- **What you will do**
Restate all the lines below word for word, but omit the pictures.
━━ Information given
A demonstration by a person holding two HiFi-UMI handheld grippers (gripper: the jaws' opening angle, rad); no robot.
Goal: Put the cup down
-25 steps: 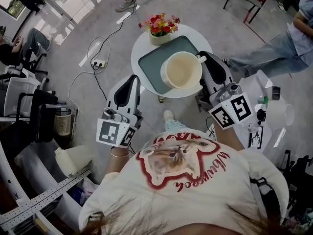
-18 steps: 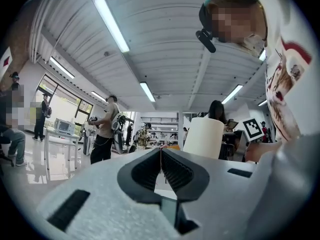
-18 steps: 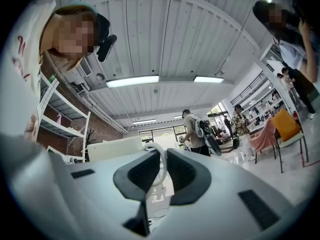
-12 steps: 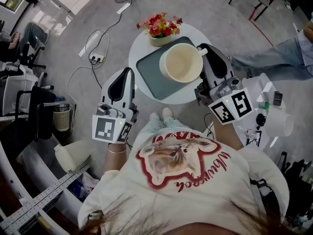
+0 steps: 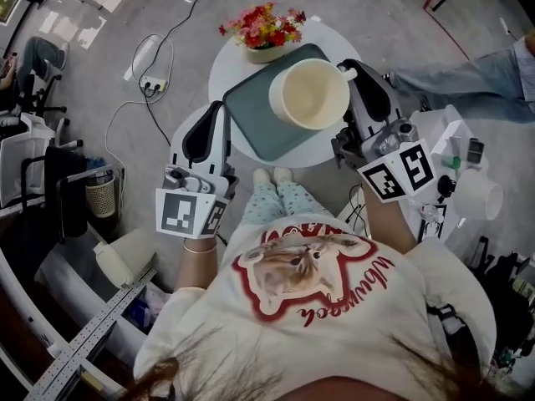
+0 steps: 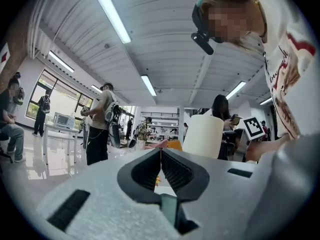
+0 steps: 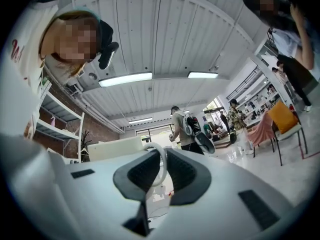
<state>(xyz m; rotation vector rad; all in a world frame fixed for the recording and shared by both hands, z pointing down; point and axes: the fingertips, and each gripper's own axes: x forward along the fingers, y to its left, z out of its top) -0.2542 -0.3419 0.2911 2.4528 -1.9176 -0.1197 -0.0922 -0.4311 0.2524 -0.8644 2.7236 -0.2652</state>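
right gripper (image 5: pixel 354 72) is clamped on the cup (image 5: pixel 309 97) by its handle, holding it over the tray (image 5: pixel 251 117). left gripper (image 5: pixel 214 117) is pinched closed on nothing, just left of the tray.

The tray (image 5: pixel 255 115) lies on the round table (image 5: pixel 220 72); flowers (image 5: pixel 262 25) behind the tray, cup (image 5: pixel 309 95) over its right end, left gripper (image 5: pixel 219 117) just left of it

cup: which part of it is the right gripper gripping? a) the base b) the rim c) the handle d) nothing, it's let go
c: in the right gripper view the loop handle of the cup sits pinched between the jaws of the right gripper.
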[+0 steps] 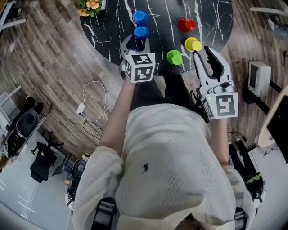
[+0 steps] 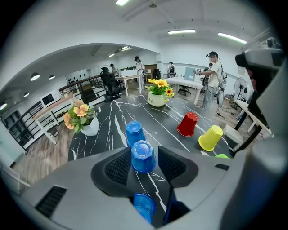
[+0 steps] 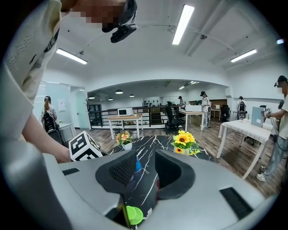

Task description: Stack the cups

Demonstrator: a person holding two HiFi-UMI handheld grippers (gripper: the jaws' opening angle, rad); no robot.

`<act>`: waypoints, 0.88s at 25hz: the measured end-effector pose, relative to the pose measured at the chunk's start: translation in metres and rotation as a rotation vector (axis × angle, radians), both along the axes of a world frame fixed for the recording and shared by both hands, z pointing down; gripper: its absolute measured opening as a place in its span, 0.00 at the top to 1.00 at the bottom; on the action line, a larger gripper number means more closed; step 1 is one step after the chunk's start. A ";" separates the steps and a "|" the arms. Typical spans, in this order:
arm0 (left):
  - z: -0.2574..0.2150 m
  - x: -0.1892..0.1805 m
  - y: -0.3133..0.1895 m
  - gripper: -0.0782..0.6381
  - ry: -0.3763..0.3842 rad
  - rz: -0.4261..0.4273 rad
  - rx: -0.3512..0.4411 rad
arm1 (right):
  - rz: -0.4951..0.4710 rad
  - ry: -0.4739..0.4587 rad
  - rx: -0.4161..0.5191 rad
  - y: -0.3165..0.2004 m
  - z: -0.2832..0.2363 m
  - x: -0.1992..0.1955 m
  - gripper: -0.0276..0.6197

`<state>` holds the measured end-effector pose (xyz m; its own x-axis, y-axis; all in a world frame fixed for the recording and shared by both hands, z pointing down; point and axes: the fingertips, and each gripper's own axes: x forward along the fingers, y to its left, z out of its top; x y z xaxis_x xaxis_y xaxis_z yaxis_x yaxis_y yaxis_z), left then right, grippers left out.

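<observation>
On the black marble table (image 1: 211, 18) three blue cups stand upside down in a row: far (image 1: 140, 17), middle (image 1: 141, 32) and near (image 1: 136, 43). My left gripper (image 1: 133, 47) hangs over the near one, open. In the left gripper view the middle blue cup (image 2: 143, 156) shows in the gap of the left gripper (image 2: 143, 166), untouched, and the near cup (image 2: 144, 206) sits below. A red cup (image 1: 186, 24), yellow cup (image 1: 192, 44) and green cup (image 1: 174, 57) stand to the right. My right gripper (image 1: 202, 53) is open and empty beside the yellow cup, with the green cup (image 3: 132, 214) below the right gripper (image 3: 146, 173).
A pot of orange flowers (image 1: 90, 5) stands at the table's far left edge, and a pot of yellow flowers (image 2: 158, 92) at the back. Cables (image 1: 92, 112) lie on the wooden floor. People and desks fill the room behind.
</observation>
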<state>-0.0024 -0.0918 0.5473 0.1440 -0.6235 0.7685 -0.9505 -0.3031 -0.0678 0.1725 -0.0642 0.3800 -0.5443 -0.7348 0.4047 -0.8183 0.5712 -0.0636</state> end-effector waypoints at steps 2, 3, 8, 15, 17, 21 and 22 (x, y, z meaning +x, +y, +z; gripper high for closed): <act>-0.006 -0.001 0.007 0.61 0.011 -0.008 0.006 | -0.016 -0.001 0.005 0.001 -0.002 -0.003 0.74; -0.010 -0.002 0.011 0.61 0.016 -0.011 0.008 | -0.023 -0.001 0.007 0.001 -0.003 -0.005 0.74; -0.020 -0.011 0.031 0.60 0.024 -0.031 0.003 | -0.054 -0.007 0.006 -0.001 -0.006 -0.011 0.74; -0.012 -0.035 0.065 0.58 0.005 -0.067 -0.045 | -0.087 -0.006 0.018 -0.002 -0.008 -0.024 0.74; -0.006 -0.040 0.076 0.58 -0.004 -0.068 -0.065 | -0.088 -0.012 0.021 -0.001 -0.009 -0.027 0.74; 0.007 -0.050 0.095 0.57 -0.028 -0.064 -0.109 | -0.099 -0.001 0.010 0.003 -0.006 -0.030 0.74; 0.011 -0.052 0.099 0.57 -0.033 -0.060 -0.121 | -0.099 0.001 0.009 0.004 -0.006 -0.030 0.74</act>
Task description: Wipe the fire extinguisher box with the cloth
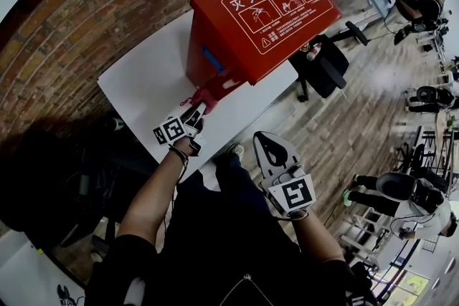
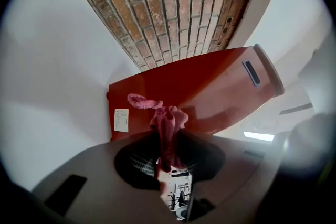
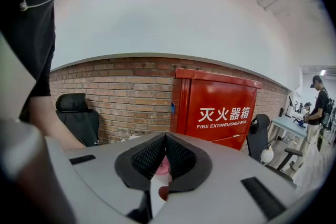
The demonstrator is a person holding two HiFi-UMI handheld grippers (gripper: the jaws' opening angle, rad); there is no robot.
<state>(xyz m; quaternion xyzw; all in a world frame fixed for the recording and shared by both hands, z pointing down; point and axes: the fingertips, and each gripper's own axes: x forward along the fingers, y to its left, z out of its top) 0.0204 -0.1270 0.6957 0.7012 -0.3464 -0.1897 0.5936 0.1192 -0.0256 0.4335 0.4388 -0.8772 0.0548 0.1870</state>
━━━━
- **Exercise answer**
A demonstration by a person holding two HiFi-UMI handheld grippers (gripper: the jaws' opening angle, rad); no robot.
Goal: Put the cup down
-25 steps: 
-18 steps: 
-18 steps: 
-12 steps: 
+0 steps: 
+0 steps: 
+0 steps: 
<state>(xyz m; rotation vector rad; all in a world frame fixed for the recording and shared by both hands, z pointing down; point and axes: the fingertips, and each gripper's own axes: x forward along the fingers, y to its left, z out of its top) -0.2542 -0.3419 0.2911 2.4528 -1.9176 -0.1197 -0.0922 -0.4311 0.2524 -0.8644 2.7236 -0.2652</state>
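right gripper (image 5: pixel 354 72) is clamped on the cup (image 5: pixel 309 97) by its handle, holding it over the tray (image 5: pixel 251 117). left gripper (image 5: pixel 214 117) is pinched closed on nothing, just left of the tray.

The tray (image 5: pixel 255 115) lies on the round table (image 5: pixel 220 72); flowers (image 5: pixel 262 25) behind the tray, cup (image 5: pixel 309 95) over its right end, left gripper (image 5: pixel 219 117) just left of it

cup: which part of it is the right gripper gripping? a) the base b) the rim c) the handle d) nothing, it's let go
c: in the right gripper view the loop handle of the cup sits pinched between the jaws of the right gripper.
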[+0 steps] 
[+0 steps] 
[+0 steps] 

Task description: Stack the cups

Demonstrator: a person holding two HiFi-UMI handheld grippers (gripper: the jaws' opening angle, rad); no robot.

`<act>`: waypoints, 0.88s at 25hz: the measured end-effector pose, relative to the pose measured at the chunk's start: translation in metres and rotation as a rotation vector (axis × angle, radians), both along the axes of a world frame fixed for the recording and shared by both hands, z pointing down; gripper: its absolute measured opening as a place in its span, 0.00 at the top to 1.00 at the bottom; on the action line, a larger gripper number means more closed; step 1 is one step after the chunk's start. A ";" separates the steps and a "|" the arms. Typical spans, in this order:
arm0 (left):
  - z: -0.2574..0.2150 m
  - x: -0.1892..0.1805 m
  - y: -0.3133..0.1895 m
  - gripper: -0.0782..0.6381
  - ry: -0.3763..0.3842 rad
  - rz: -0.4261..0.4273 rad
  - rx: -0.3512..0.4411 rad
arm1 (right):
  - rz: -0.4951..0.4710 rad
  - ry: -0.4739..0.4587 rad
  - rx: -0.4161..0.5191 rad
  - y: -0.3165..0.2004 m
  - z: -0.2832..0.2363 m
  - x: -0.1992..0.1955 m
  - gripper: -0.0276..0.6197

`<state>` holds the measured end-effector pose (xyz m; its own x-axis, y-axis; all in a world frame fixed for the recording and shared by both hands, z pointing down; point and axes: the fingertips, and each gripper's own axes: x forward along the fingers, y to its left, z out of its top; x y z xaxis_x xaxis_y xaxis_z yaxis_x yaxis_y yaxis_z), left then right, grippers left out.

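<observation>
On the black marble table (image 1: 211, 18) three blue cups stand upside down in a row: far (image 1: 140, 17), middle (image 1: 141, 32) and near (image 1: 136, 43). My left gripper (image 1: 133, 47) hangs over the near one, open. In the left gripper view the middle blue cup (image 2: 143, 156) shows in the gap of the left gripper (image 2: 143, 166), untouched, and the near cup (image 2: 144, 206) sits below. A red cup (image 1: 186, 24), yellow cup (image 1: 192, 44) and green cup (image 1: 174, 57) stand to the right. My right gripper (image 1: 202, 53) is open and empty beside the yellow cup, with the green cup (image 3: 132, 214) below the right gripper (image 3: 146, 173).
A pot of orange flowers (image 1: 90, 5) stands at the table's far left edge, and a pot of yellow flowers (image 2: 158, 92) at the back. Cables (image 1: 92, 112) lie on the wooden floor. People and desks fill the room behind.
</observation>
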<state>-0.0024 -0.0918 0.5473 0.1440 -0.6235 0.7685 -0.9505 -0.3031 -0.0678 0.1725 -0.0642 0.3800 -0.5443 -0.7348 0.4047 -0.8183 0.5712 -0.0636</state> end-effector waypoints at steps 2, 3, 8, 15, 17, 21 and 22 (x, y, z meaning +x, +y, +z; gripper high for closed): <act>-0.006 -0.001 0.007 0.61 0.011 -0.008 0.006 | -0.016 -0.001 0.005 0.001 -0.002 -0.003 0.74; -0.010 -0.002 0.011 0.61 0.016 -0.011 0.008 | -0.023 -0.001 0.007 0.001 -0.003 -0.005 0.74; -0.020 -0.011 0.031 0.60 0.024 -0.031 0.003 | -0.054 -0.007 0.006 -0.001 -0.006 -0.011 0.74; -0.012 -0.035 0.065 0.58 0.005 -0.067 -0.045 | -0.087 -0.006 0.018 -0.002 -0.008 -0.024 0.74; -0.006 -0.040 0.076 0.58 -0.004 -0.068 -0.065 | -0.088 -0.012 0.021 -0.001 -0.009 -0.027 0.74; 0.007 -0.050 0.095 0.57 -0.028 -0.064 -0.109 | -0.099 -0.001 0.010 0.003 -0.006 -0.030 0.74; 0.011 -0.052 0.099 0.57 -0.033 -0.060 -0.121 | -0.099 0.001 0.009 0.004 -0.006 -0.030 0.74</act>
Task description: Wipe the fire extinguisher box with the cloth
The demonstrator is a person holding two HiFi-UMI handheld grippers (gripper: the jaws' opening angle, rad); there is no robot.
<state>(xyz m; quaternion xyzw; all in a world frame fixed for the recording and shared by both hands, z pointing down; point and axes: the fingertips, and each gripper's own axes: x forward along the fingers, y to its left, z out of its top) 0.0204 -0.1270 0.6957 0.7012 -0.3464 -0.1897 0.5936 0.1192 -0.0256 0.4335 0.4388 -0.8772 0.0548 0.1870</state>

Nothing else is required to complete the output.